§ WORK REQUIRED: Would you copy every record exactly as it stands and drop the pictures?

*** DATA FOR THE TASK Section Begins ***

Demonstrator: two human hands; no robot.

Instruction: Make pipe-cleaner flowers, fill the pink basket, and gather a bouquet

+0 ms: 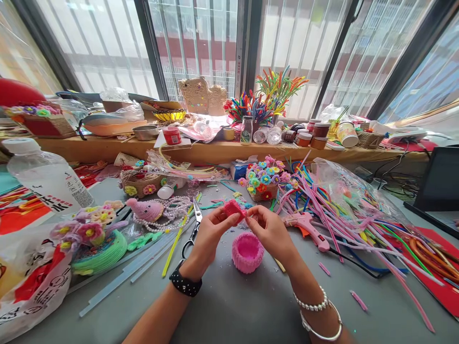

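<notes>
A small fuzzy red-pink craft piece (234, 209) is held up over the table between both hands. My left hand (215, 232) pinches it from the left, thumb in front. On its right edge the fingertips of my right hand (266, 228) are closed, and they hide part of it. Just below stands a round pink pot of fuzzy stems (247, 260), open at the top and touched by neither hand. Scissors with black handles (195, 227) lie beside my left hand. To the right of my right hand rests a pink glue gun (307, 230).
Many pink and coloured pipe cleaners (344, 224) spread across the right side. Clear glue sticks (125, 277) lie at left, near a flower-trimmed green piece (102, 253) and a water bottle (46, 177). Behind are a flower basket (265, 191), pearl strings (179, 209) and a crowded ledge (215, 155).
</notes>
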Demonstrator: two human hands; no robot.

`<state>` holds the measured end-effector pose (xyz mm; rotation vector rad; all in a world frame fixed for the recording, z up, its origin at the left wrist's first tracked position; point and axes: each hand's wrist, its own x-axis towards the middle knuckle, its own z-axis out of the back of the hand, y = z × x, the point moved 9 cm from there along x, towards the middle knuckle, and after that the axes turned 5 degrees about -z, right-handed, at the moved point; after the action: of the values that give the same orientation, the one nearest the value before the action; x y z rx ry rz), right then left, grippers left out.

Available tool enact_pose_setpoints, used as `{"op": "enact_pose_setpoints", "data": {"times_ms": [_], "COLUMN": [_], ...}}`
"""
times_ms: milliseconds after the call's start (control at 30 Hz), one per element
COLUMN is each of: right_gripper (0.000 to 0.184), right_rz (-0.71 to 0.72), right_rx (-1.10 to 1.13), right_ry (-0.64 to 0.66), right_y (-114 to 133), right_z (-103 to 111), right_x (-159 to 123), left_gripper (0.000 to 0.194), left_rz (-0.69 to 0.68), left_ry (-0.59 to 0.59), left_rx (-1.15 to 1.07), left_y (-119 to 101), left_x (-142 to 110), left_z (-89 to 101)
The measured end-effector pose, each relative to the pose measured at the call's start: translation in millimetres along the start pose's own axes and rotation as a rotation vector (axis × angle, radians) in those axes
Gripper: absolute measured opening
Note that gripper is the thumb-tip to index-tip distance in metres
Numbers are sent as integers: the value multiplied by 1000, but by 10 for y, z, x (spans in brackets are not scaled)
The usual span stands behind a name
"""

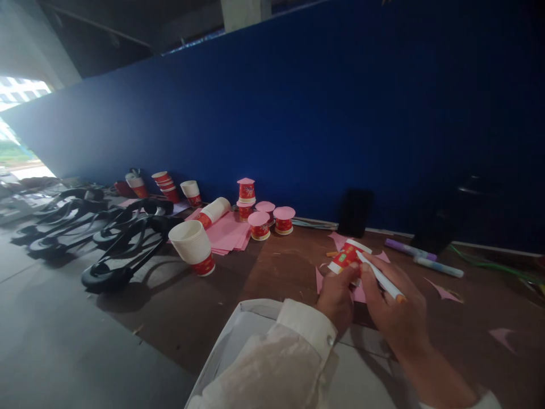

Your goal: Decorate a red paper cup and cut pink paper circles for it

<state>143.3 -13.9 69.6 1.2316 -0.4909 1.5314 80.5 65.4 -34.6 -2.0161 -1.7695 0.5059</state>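
My left hand [339,295] is closed around a small red and white paper cup [343,257], which lies tilted over the brown table. In my right hand [395,301] is a white marker pen [382,276] with an orange end, its upper end pointed at the cup's side. My fingers hide part of the cup, and I cannot tell whether the tip touches it. Pink paper scraps [360,293] lie under and around my hands. Beyond my right hand rest a purple marker [410,250] and a pale blue marker [438,266].
Red cups with pink paper discs [259,219] stand at the back, one pair stacked. Left of them are pink sheets [230,234], a stack of white cups [190,241] and black headset-like frames [128,250]. A blue partition [298,113] rises behind; a black phone-like slab [356,212] leans there.
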Motion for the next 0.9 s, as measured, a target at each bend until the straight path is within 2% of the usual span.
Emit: {"op": "enact_pose_setpoints", "data": {"times_ms": [500,633,900], "right_gripper": [27,27,27], "right_rz": [-3,2,-39], "right_rx": [-6,-6,24], "right_ry": [27,35,55], "right_y": [12,26,-10], "right_z": [-19,-16,-32], "right_x": [-6,-7,-37], "left_gripper": [35,39,43], "left_rz": [16,26,29], "left_ry": [-55,-28,-61], "left_rx": [-36,-43,-51], "left_y": [22,65,136], "left_x": [11,34,80], "left_z": [49,59,146]}}
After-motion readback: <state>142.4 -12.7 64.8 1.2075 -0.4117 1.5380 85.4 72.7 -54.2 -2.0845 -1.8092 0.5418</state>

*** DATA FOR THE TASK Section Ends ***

§ ANSWER AREA:
Demonstrator: two human hands; no robot.

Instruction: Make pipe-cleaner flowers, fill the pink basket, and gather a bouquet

+0 ms: 

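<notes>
A small fuzzy red-pink craft piece (234, 209) is held up over the table between both hands. My left hand (215, 232) pinches it from the left, thumb in front. On its right edge the fingertips of my right hand (266, 228) are closed, and they hide part of it. Just below stands a round pink pot of fuzzy stems (247, 260), open at the top and touched by neither hand. Scissors with black handles (195, 227) lie beside my left hand. To the right of my right hand rests a pink glue gun (307, 230).
Many pink and coloured pipe cleaners (344, 224) spread across the right side. Clear glue sticks (125, 277) lie at left, near a flower-trimmed green piece (102, 253) and a water bottle (46, 177). Behind are a flower basket (265, 191), pearl strings (179, 209) and a crowded ledge (215, 155).
</notes>
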Demonstrator: two human hands; no robot.

`<state>` holds the measured end-effector pose (xyz mm; rotation vector rad; all in a world frame fixed for the recording, z up, its origin at the left wrist's first tracked position; point and axes: each hand's wrist, its own x-axis towards the middle knuckle, its own z-axis out of the back of the hand, y = z × x, the point moved 9 cm from there along x, towards the middle knuckle, and after that the axes turned 5 degrees about -z, right-handed, at the moved point; after the action: of the values that give the same orientation, the one nearest the value before the action; x y z rx ry rz), right then left, grippers left out.

Available tool enact_pose_setpoints, used as `{"op": "enact_pose_setpoints", "data": {"times_ms": [_], "COLUMN": [_], ...}}`
"""
times_ms: milliseconds after the call's start (control at 30 Hz), one per element
COLUMN is each of: right_gripper (0.000 to 0.184), right_rz (-0.71 to 0.72), right_rx (-1.10 to 1.13), right_ry (-0.64 to 0.66), right_y (-114 to 133), right_z (-103 to 111), right_x (-159 to 123), left_gripper (0.000 to 0.194), left_rz (-0.69 to 0.68), left_ry (-0.59 to 0.59), left_rx (-1.15 to 1.07), left_y (-119 to 101), left_x (-142 to 110), left_z (-89 to 101)
The measured end-effector pose, each relative to the pose measured at the call's start: translation in millimetres along the start pose's own axes and rotation as a rotation vector (axis × angle, radians) in those axes
Gripper: absolute measured opening
Note that gripper is the thumb-tip to index-tip distance in metres
Numbers are sent as integers: the value multiplied by 1000, but by 10 for y, z, x (spans in brackets are not scaled)
The usual span stands behind a name
"""


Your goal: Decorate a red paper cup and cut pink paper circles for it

<state>143.3 -13.9 69.6 1.2316 -0.4909 1.5314 80.5 65.4 -34.6 -2.0161 -1.7695 0.5059</state>
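My left hand [339,295] is closed around a small red and white paper cup [343,257], which lies tilted over the brown table. In my right hand [395,301] is a white marker pen [382,276] with an orange end, its upper end pointed at the cup's side. My fingers hide part of the cup, and I cannot tell whether the tip touches it. Pink paper scraps [360,293] lie under and around my hands. Beyond my right hand rest a purple marker [410,250] and a pale blue marker [438,266].
Red cups with pink paper discs [259,219] stand at the back, one pair stacked. Left of them are pink sheets [230,234], a stack of white cups [190,241] and black headset-like frames [128,250]. A blue partition [298,113] rises behind; a black phone-like slab [356,212] leans there.
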Motion for the next 0.9 s, as measured, a target at each bend until the straight path is within 2% of the usual span.
Emit: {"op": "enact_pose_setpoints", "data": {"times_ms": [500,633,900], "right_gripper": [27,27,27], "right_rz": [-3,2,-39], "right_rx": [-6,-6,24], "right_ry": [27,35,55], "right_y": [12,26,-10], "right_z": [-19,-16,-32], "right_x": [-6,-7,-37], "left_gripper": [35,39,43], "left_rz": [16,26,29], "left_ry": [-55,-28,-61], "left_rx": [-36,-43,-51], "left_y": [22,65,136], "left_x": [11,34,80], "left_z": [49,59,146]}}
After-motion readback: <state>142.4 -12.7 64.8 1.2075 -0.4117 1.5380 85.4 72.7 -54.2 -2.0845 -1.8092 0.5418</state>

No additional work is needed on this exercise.